Please make an exact copy of the listing, without the pictures.
- - - - - - -
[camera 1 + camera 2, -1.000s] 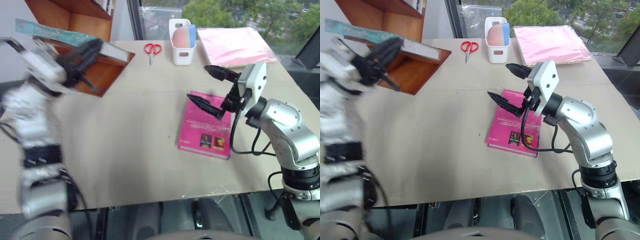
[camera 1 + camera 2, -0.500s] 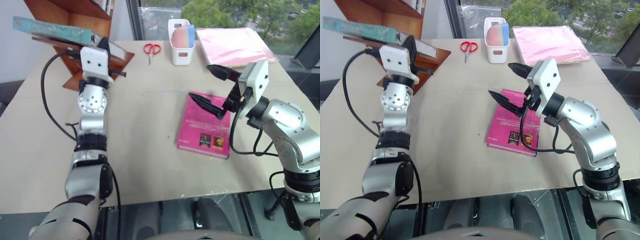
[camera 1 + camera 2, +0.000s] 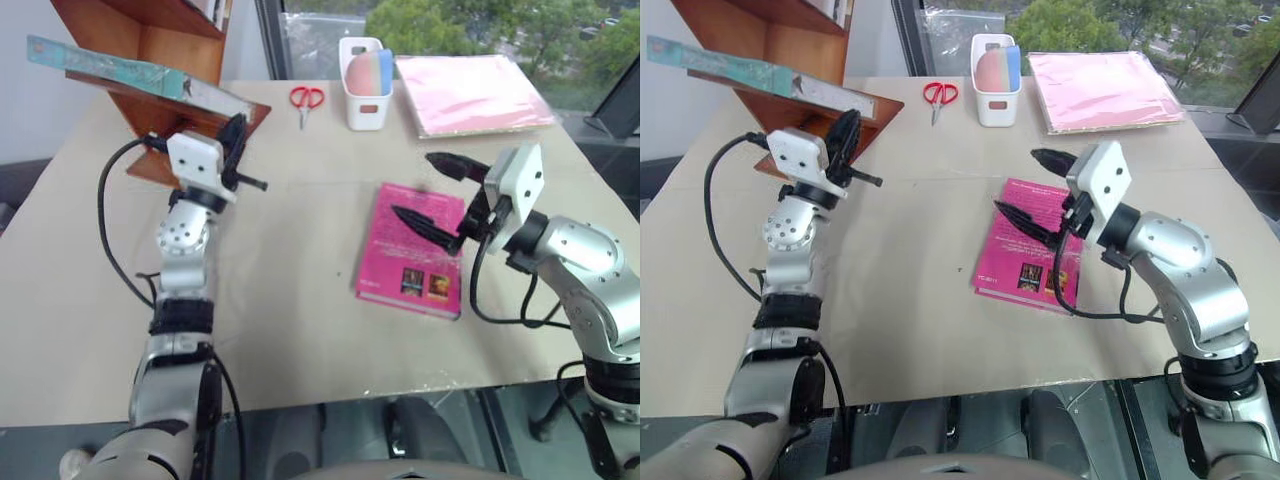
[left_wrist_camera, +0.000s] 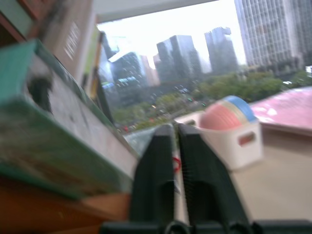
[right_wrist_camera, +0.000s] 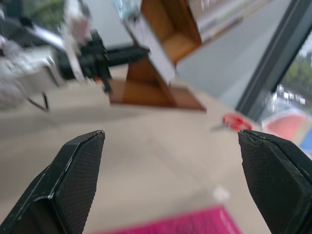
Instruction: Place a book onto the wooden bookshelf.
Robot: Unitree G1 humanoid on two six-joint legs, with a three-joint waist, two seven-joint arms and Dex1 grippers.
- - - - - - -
ANSWER BOX
[camera 1 + camera 2, -1.000s] 
[camera 1 + camera 2, -0.500s] 
[camera 1 + camera 2, +0.000s] 
[left_wrist_camera, +0.000s] 
[right_wrist_camera, +0.000s] 
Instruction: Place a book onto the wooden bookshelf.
Robot: Unitree G1 humanoid on two six-joint legs, with a three-joint waist, two seven-joint arms and Dex1 grippers.

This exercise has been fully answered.